Morning Star Farm said:


> his front legs could be positioned more squarely under his shoulders


Is that my fault? Like should i have set him up more squarely?



Morning Star Farm said:


> His rump is long, but could be a little more level.


My new buck will also have a more level rump 



Morning Star Farm said:


> most judges do not like small Nigerians.


LOL! Well, I will still try some shows with him, but I wont get my hopes up Haha!


----------



## Morning Star Farm (Sep 26, 2018)

Nigerian dwarf goat said:


> I couldn't find my choke chain LOL! Should i get better pics for my website?


I think it is fine for your website, but I wouldn't use it in the show ring.



Nigerian dwarf goat said:


> Is that my fault? Like should i have set him up more squarely?


You have him set up very well. I'm looking at the positioning of his shoulder though. When you show him, you can try to align his legs with his withers to make it look better.


Nigerian dwarf goat said:


> LOL! Well, I will still try some shows with him, but I wont get my hopes up Haha!


I tried and tried with my little does, but never got placed better than the middle of the class. The Nigerian is a miniature breed, so you'd think they would want the smaller animals, but mine were always faulted for their height no matter how pretty they were. All depends on the judge and your competition though, so you never know!


----------



## Nigerian dwarf goat (Sep 25, 2017)

Clara could care less about me touching her back end! I am really happy with this girl! I think she is beautiful!!








I think she could use a better brisket extension as well, and maybe be more uphill? I also think her neck/ shoulder should blend more smoothly. I am learning, so I dont know for sure!! She is a junior Nigi who turned 1 in January. She is 72 pounds.

Their shaving job is much better because i picked up a #5 blade instead of a #10. It isnt nearly as patchy as poor Harrisons!

For some reason, babys pic wont upload so i will try again later. I still have to do the bratling Sadie, but my back hurts lol, so i will either do her later today or tomorrow. She could use it, because she pants alot.


----------



## Nigerian dwarf goat (Sep 25, 2017)

here is baby! (Profile pic) What do you think?


----------



## Nigerian dwarf goat (Sep 25, 2017)

Ok now that I have time, I will type up a bit about Baby
She is a 83 pound MDGA registered mini Nubian, who doesnt meet breed standards (which i think means she cant be showed) But, i wouldnt show the little brat anyways, because when her back end is messed with, she hocks in and lays down! You should have seen me try to shave her back end! Gahhh! 

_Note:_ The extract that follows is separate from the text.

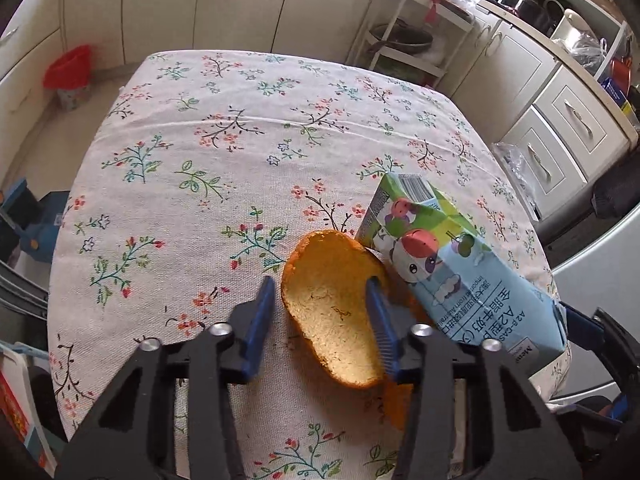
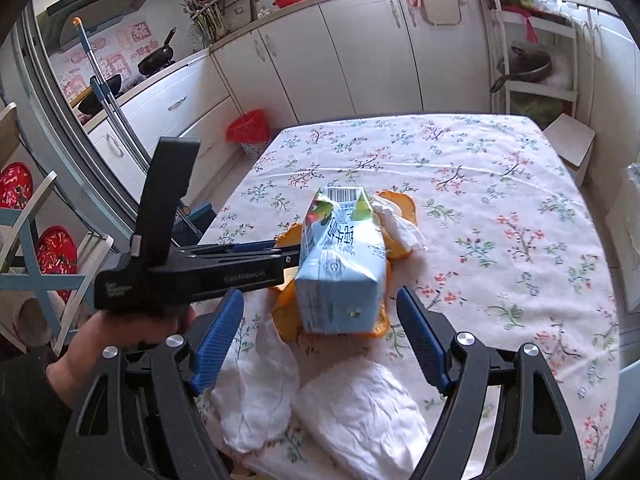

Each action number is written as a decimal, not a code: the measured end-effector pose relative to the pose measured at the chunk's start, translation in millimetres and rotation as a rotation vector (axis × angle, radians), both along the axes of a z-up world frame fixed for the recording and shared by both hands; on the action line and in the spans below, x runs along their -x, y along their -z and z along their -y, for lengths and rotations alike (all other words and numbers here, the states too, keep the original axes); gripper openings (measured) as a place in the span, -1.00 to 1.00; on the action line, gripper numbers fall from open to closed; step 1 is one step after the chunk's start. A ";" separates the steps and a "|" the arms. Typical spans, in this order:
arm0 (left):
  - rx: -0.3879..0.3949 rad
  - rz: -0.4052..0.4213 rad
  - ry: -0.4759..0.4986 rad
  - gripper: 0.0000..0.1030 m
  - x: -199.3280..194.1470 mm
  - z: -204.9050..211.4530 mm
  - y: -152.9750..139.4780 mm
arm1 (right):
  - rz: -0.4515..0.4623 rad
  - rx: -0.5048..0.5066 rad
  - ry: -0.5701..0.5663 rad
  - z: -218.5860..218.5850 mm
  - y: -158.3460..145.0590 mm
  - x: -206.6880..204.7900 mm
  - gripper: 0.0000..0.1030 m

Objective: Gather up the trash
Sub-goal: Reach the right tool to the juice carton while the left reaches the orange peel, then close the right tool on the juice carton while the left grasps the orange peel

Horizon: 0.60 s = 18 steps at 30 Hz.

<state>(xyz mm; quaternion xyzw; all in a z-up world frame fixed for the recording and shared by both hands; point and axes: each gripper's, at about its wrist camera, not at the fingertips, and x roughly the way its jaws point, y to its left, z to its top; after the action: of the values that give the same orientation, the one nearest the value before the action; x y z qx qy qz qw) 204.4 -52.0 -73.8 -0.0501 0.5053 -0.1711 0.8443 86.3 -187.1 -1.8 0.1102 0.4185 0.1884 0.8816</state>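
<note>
left tongs (image 1: pixel 322 300): half-closed around orange peel (image 1: pixel 332 312), left pad apart from it, grip not yet firm | right tongs (image 2: pixel 320 316): released, wide, hovering before milk carton (image 2: pixel 340 264) | carton lies on peels mid-tabletop (image 2: pixel 500 184), tissues (image 2: pixel 360 412) nearer | bin (image 2: pixel 249 132) on floor beyond, likely destination

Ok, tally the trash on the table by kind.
Milk carton: 1
Crumpled tissues: 3
Orange peel pieces: at least 2, more may be hidden
Total: at least 6
</note>
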 end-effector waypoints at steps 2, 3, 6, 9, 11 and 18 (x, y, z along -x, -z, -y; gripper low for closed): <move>0.001 -0.002 -0.006 -0.54 -2.7 -2.1 1.5 | -0.022 -0.025 0.004 1.7 5.9 -5.2 0.47; 0.013 -0.009 -0.009 -0.59 -4.3 -3.9 2.4 | -0.035 -0.048 0.006 3.0 8.8 -8.5 0.47; 0.040 -0.026 -0.008 -0.84 -8.4 -7.2 4.8 | -0.050 -0.069 0.013 5.4 10.9 -15.3 0.15; 0.059 -0.028 0.004 -0.91 -10.4 -7.1 3.4 | -0.078 -0.111 0.014 9.4 13.4 -19.3 0.09; 0.059 -0.010 0.012 -0.92 -10.2 -5.9 -2.6 | -0.077 -0.141 0.021 14.5 12.8 -20.5 0.04; 0.079 0.051 -0.012 -0.92 -4.7 -20.0 -27.8 | -0.037 -0.375 0.051 49.0 -1.4 -13.0 0.02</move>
<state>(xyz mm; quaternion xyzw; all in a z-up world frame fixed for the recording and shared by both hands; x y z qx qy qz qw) 209.1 -32.1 -46.0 -0.0821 0.4763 -0.1871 0.8552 99.2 -236.1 -0.3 0.2865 0.3893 0.2386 0.8423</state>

When i set her up, i wish i set her front legs up better. They are a bit underneath her. But that was like the 10 millionth picture because she wouldnt set her back feet up. 

Under her chin kinda looks swollen, but it is just the loose skin being pushed up by her collar lol!

Her rump is steep, but I like her long dairy neck, along with her long, straight topline. Thats really all I can identify/judge LOL! 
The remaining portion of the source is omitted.